• [Task to carry out]: Return each line of the listing that has the word "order" in it.

• [Input data]:
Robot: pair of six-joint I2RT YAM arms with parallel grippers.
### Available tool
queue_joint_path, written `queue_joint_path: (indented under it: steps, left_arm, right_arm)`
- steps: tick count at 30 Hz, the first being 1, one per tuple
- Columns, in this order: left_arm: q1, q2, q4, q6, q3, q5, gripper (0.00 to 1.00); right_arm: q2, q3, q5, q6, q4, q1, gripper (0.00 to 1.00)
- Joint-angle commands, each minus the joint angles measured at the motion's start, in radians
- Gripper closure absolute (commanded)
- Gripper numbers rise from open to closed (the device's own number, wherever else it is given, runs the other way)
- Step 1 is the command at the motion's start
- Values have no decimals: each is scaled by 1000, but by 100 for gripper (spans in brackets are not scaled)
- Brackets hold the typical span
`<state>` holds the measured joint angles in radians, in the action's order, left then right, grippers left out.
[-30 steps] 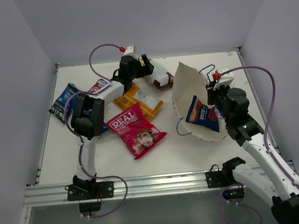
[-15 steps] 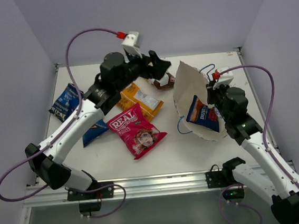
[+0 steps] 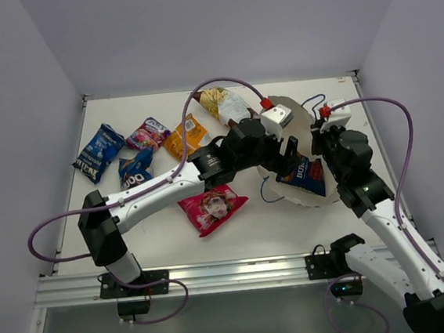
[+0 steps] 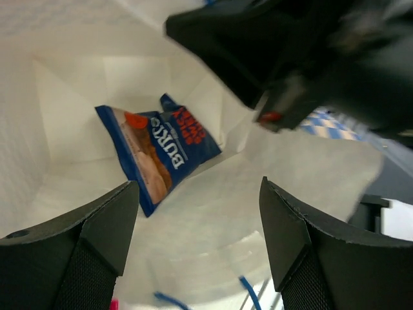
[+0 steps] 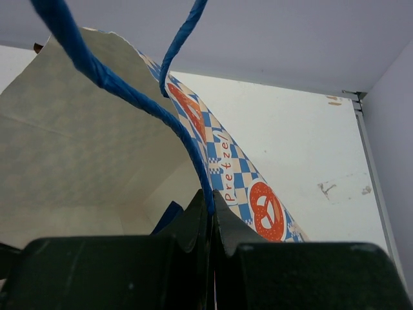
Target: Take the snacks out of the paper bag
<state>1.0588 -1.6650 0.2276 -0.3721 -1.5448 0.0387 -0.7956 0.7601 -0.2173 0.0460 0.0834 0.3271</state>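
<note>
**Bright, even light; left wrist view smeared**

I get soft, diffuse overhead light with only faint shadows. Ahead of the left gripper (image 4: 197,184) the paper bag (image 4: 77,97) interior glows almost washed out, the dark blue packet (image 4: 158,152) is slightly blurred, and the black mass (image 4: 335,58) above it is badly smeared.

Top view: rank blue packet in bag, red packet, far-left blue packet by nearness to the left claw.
1. Blue packet, inside the paper bag, by the left claw.
2. Red packet, table middle.
3. Far-left blue packet, left edge.

White table (image 3: 291,234)'s got the paper bag (image 3: 302,196) on the right and snacks (image 3: 136,168) scattered left of it (red packet (image 3: 212,207) nearest, yellow-white packet (image 3: 224,105) farthest).
</note>
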Motion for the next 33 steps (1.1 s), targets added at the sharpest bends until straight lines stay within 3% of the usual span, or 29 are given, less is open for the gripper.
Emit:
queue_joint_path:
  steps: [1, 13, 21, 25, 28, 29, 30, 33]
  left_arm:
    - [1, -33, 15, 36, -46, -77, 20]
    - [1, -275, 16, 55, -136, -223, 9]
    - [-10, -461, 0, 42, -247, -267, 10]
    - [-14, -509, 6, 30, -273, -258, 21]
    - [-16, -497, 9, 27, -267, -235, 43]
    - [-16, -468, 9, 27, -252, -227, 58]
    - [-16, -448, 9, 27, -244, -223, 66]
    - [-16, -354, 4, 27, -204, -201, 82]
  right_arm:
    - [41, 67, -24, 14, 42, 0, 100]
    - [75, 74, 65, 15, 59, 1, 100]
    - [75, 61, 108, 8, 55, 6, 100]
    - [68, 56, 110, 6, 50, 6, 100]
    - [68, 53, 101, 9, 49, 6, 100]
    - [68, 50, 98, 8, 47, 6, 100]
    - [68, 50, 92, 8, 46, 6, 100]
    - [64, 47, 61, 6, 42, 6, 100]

• [Solution for this problem]:
- Columns, in this order: left_arm: q1, q2, q4, q6, q3, q5, gripper (0.00 to 1.00); right_arm: q2, q3, q5, q6, q4, q1, gripper (0.00 to 1.00)
`<state>` holds the measured joint angles in radians, in the action's order, left then right, grippers left out.

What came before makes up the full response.